#### How to complete this task:
Every line below should come back exactly as written, though the pictures stay out.

+++ Provided material

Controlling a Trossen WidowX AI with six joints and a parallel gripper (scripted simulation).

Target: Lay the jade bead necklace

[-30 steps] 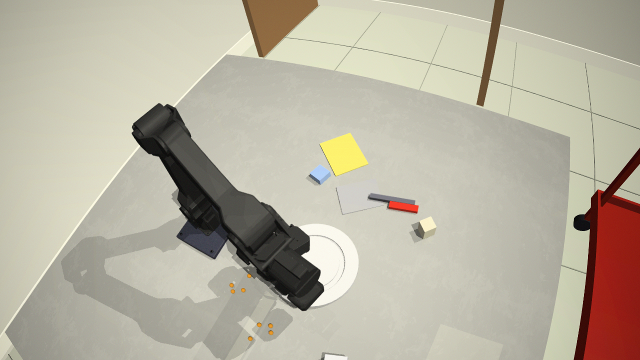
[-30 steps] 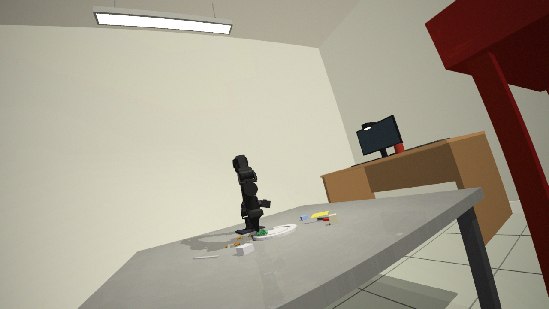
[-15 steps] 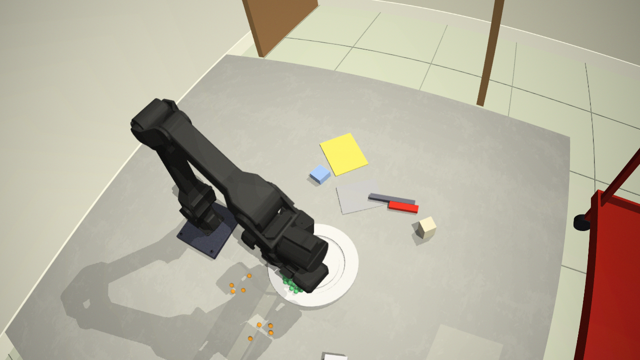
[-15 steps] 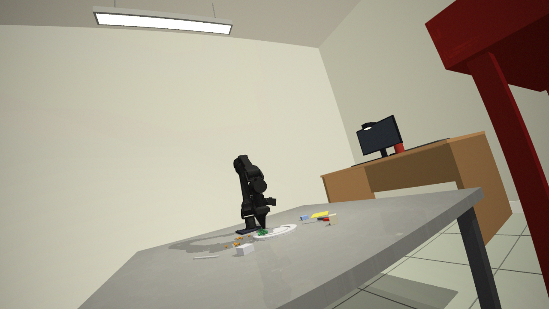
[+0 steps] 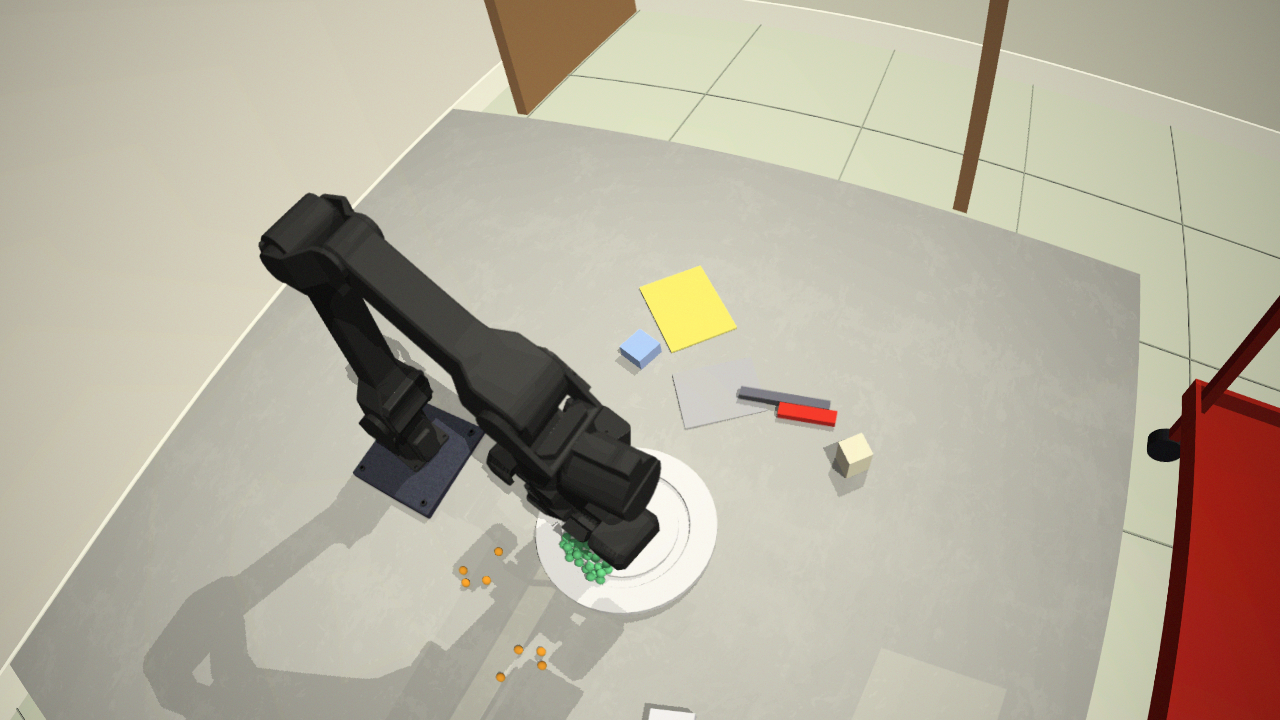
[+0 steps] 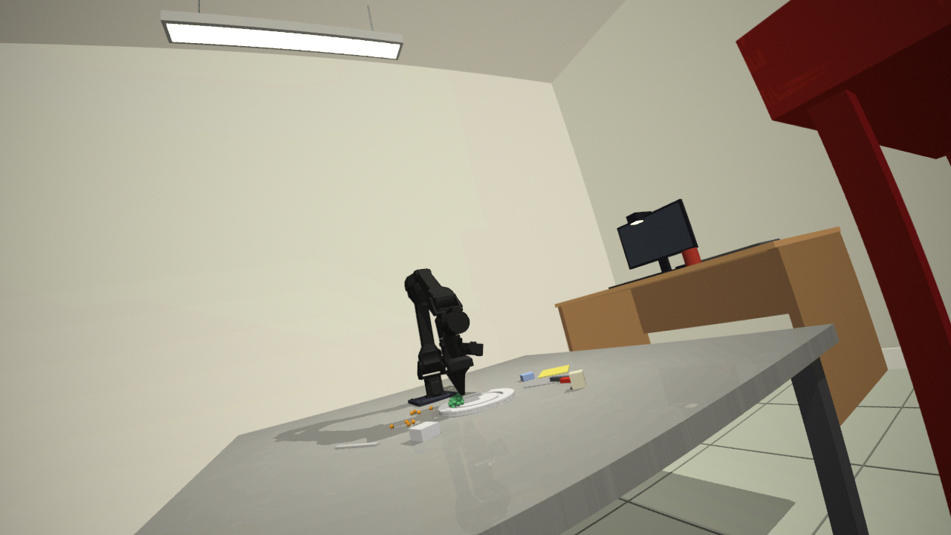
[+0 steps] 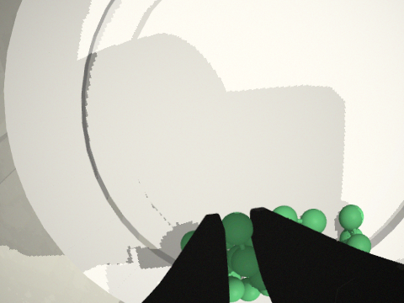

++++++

#### Exercise result:
Controlling a Trossen WidowX AI with six joints and a parallel gripper (scripted simulation).

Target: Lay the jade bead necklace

[-30 steps] 
[-30 steps] 
[-15 steps] 
[-15 steps] 
[+0 steps] 
[+0 steps] 
[+0 steps] 

Nothing more is needed to complete the output.